Friday, February 27, 2015

Hunting Late Season Lawn Geese in Maryland

With duck season finished, and only a few days left in goose season, I felt like I needed another good hunt.  Though there was some ice on the river, the true cold hadn't yet arrived.   My buddy Joe, a fellow habitat restoration nerd, was reviewing bids for a wetland construction project, and so we used the morning sun (and a sky free of geese) to roll out construction plans and examine some contractor proposals.
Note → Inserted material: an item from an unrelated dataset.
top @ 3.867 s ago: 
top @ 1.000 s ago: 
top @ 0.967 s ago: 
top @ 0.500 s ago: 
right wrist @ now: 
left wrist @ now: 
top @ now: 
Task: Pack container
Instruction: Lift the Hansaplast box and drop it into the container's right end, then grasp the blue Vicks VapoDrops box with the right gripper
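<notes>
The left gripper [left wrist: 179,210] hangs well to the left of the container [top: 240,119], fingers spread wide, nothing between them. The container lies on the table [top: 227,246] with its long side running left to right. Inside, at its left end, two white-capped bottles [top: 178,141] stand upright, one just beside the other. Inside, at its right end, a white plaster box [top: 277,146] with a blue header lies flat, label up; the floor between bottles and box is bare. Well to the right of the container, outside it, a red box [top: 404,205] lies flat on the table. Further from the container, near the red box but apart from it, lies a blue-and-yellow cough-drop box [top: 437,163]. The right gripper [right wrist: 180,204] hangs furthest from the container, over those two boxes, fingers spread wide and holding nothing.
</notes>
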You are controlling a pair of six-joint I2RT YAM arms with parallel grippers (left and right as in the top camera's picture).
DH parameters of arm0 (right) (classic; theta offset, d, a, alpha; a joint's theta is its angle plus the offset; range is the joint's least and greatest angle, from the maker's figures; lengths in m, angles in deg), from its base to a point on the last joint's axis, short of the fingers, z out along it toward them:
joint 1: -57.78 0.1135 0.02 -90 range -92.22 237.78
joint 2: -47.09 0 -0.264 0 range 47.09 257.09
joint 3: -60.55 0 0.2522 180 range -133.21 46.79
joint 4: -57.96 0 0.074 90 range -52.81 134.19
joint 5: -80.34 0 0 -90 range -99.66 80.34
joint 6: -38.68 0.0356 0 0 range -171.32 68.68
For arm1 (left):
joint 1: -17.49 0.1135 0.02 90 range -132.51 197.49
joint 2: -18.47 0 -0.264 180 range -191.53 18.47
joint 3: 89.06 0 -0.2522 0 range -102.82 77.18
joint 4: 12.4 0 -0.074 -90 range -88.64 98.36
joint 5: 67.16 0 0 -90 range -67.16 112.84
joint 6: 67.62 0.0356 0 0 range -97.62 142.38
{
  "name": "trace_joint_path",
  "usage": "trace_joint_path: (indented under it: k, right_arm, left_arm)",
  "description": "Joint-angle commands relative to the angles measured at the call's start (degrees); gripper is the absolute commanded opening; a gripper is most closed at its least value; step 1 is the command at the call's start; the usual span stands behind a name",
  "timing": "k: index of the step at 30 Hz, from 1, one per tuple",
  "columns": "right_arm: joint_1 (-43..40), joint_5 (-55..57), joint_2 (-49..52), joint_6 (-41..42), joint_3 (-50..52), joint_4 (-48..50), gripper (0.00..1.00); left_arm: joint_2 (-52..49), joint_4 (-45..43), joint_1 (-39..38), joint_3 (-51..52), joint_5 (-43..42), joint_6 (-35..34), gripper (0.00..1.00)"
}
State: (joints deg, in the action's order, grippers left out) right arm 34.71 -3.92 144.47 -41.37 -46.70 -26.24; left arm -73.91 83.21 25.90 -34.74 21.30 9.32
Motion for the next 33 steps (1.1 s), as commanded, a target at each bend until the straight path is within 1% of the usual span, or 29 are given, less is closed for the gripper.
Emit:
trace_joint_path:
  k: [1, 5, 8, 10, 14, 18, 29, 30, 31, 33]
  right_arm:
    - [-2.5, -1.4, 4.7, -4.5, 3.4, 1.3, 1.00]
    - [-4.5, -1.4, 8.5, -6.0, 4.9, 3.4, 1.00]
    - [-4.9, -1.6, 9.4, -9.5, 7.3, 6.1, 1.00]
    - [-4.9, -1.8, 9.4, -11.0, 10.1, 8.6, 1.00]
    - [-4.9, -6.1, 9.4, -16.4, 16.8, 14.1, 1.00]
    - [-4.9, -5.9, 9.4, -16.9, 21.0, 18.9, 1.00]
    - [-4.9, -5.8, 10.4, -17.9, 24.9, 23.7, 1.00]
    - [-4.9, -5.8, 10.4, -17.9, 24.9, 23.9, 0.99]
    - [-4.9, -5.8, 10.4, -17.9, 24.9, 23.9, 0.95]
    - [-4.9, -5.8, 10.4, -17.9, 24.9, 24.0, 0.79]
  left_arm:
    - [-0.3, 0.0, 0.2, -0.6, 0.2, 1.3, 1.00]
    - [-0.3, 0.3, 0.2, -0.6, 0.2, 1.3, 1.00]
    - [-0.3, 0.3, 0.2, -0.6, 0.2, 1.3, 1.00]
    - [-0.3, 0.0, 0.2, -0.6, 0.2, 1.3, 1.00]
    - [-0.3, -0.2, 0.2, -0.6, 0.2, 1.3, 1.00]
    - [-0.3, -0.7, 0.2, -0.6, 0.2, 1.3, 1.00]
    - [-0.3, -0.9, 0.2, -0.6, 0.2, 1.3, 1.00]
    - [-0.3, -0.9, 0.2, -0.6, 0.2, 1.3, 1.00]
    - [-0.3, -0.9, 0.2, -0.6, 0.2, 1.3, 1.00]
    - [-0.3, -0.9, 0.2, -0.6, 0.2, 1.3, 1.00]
The spot was interesting enough - a protected farm with a burned out historic mansion on top of the hill, looking down upon what used to be acres of tobacco and the riverfront.  Since that house was abandoned, and others erected nearby by the family, much has changed in Maryland.  The state offered a tobacco farming buyout, which roughly 90% of farmers accepted.  The local soil conservation districts now frown upon growing crops all the way to the river's edge, as it's a significant route by which water becomes polluted.    And while the farm is protected (by easement) from subdivision and development, eventually someone will buy it, demolish the abandoned mansion, and build something on the same footprint, as they're allowed to do.    But on this day, we were simply hunting geese.





With a moderate sized decoy spread in front of us, we waited patiently, until shadows flew over us.  The birds banked, hovered overhead, and decided to put down outside of the decoys, about 50 yards away.   Joe and I both shot, downing two birds, a third sailing just offshore (to be retrieved later).  The two birds on the lawn had fallen dead as stones, despite the wingshots we took on them at 50 yards (and 10 yards off the ground, fading away from us).  

Our friend John joined us shortly after, but Joe and I both suffered from mental messaging that "we should be at work."  A little after 12pm, we packed up and headed in with the three geese we had taken on the lawn.

It's been a strange winter and a strange hunting season, but I'm glad it ended the way it did.